No es fenómeno autóctono ni descubrimiento nuevo. Los “hombres fuertes” y las “damas de hierro” van y vienen en el ejercicio del poder público en el mundo. Incluidas las sociedades democráticas occidentales modernas donde muestran su respeto formal a la coartada constitucional e institucional pero prefieren moverse sin riendas republicanas y sin contrapesos. Están ahí para el ritual pero cuando les estorban las confrontan, las desechan o simplemente las ignoran.
Bajo Reserva - El Universal

El caso emblemático del momento es Donald Trump quien a pesar de los desfiguros internacionales rampantes, la ignorancia prodigiosa y la falta de respeto por sus propias instituciones y tradiciones mantiene los mismos niveles de popularidad que cuando fue electo. El caso más cercano a nuestra idiosincrasia -acostumbrada a lidiar y sobrevivir con mandamases autoritarios- es el de los rusos con Vladimir Putin quien se trepa una y otra vez sobre el poder con la complicidad ciudadana. Por algo ambos se dejan ver como que se llevan muy bien.

El hecho está aquí. El caudillo mexicano está de vuelta. Y es lógico (porque esa es la lógica de los caudillos) que se proponga perdurar mientras considere que su tarea no está cabalmente cumplida. Nunca lo está.


El caudillo tiene prisa

Propios y extraños le piden pausa y prudencia y contesta metiendo el acelerador. Le sugieren delegar y no tiene empacho en demostrar que controla todo: iniciativa política, agenda, partido (y próximamente el gobierno). Si sus iniciativas y cambios tienen éxito frente al electorado, la ciudadanización que no fue y las oposiciones-contrapesos tendrán que esperar. Existirán porque son pero se quedarán en el estrecho circuito de la periferia: lo que resiste apoya.

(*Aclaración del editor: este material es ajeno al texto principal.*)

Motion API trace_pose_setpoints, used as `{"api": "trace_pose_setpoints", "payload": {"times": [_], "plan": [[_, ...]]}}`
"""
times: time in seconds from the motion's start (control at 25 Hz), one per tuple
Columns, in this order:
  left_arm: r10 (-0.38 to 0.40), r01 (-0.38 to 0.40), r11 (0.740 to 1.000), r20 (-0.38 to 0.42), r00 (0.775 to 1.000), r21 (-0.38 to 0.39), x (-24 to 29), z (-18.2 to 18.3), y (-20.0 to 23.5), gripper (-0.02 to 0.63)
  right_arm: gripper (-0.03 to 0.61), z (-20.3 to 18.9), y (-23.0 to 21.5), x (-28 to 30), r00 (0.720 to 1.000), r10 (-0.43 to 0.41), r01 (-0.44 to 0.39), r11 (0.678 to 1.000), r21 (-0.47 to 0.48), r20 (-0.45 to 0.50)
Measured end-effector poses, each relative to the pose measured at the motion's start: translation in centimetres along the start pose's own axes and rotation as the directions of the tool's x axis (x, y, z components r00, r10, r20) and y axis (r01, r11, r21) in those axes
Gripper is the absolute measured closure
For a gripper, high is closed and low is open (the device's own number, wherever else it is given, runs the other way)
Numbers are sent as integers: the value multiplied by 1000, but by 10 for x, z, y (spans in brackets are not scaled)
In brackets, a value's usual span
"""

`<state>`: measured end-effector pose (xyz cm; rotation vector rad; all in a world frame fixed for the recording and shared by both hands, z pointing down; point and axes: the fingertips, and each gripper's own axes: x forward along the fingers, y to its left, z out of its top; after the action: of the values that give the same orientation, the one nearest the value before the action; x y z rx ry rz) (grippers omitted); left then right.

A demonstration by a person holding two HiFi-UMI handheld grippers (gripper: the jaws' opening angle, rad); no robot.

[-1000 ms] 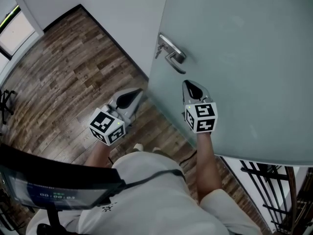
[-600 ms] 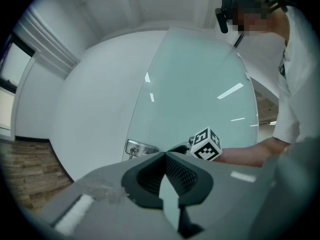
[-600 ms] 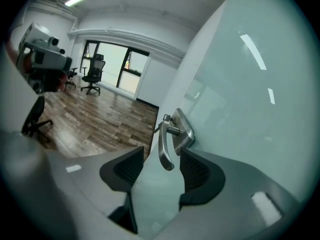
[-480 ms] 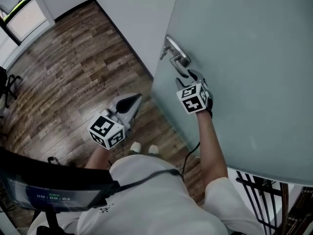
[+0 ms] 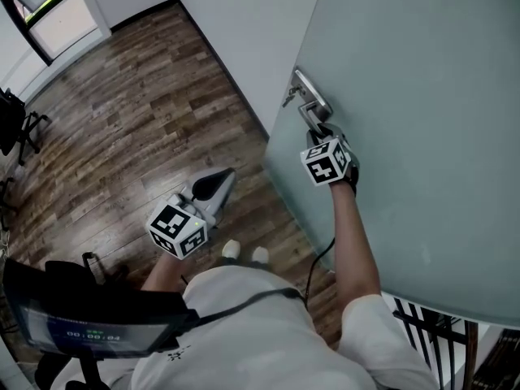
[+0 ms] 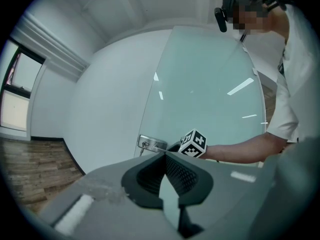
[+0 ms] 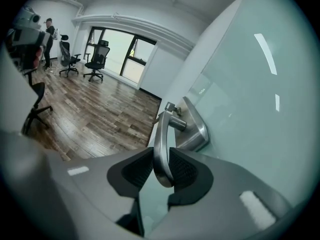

Eso es en cuanto a las formas de ejercer el poder.

La otra duda que emerge -en términos organizativos y de las reglas del juego para la disputa política- es si el caudillo y la silla se volverán a fusionar permanentemente. Esto es, si estamos ante la posibilidad de que se implante una nueva hegemonía partidista que regrese a la preeminencia absoluta de la figura presidencial, la silla, sin importar quien la ocupe.

Dicho en las palabras ligeras de los detractores de Morena: ¿es el regreso del PRI original, nacionalista-revolucionario-paternalista-autoritario?

Mi respuesta es negativa.

Las condiciones para la implantación del partido hegemónico casi único no están presentes. Morena sin AMLO no es. Lo será mientras él esté.

Seguirá siendo si el caudillo es relevado por otro caudillo que surja de ahí mismo, de sus propias filas, pero, fruto de un liderazgo personal o de otro hartazgo social, ese nuevo caudillo también puede emerger de donde sea: de la nada organizativa, de las entrañas del pueblo o del aparato burocrático sin importarle el partido, como ha sucedido en otros lugares.

Puede ser, en contrario, que el caudillo sea superado por otra vuelta de tuerca democrática y republicana que se contraponga a su voluntad.

Puede ser (solo porque son mis deseos que me gustaría ver) que el caudillo se inmole políticamente; que se niegue a sí mismo, aprovechando su propio poder, para dar cause a los cambios que necesita el país, desde ahora, en una república democrática y plural, parlamentaria y ciudadanizada.

Pero bueno…

Cualquiera de esas opciones será un capítulo posterior al que apenas está por escribirse.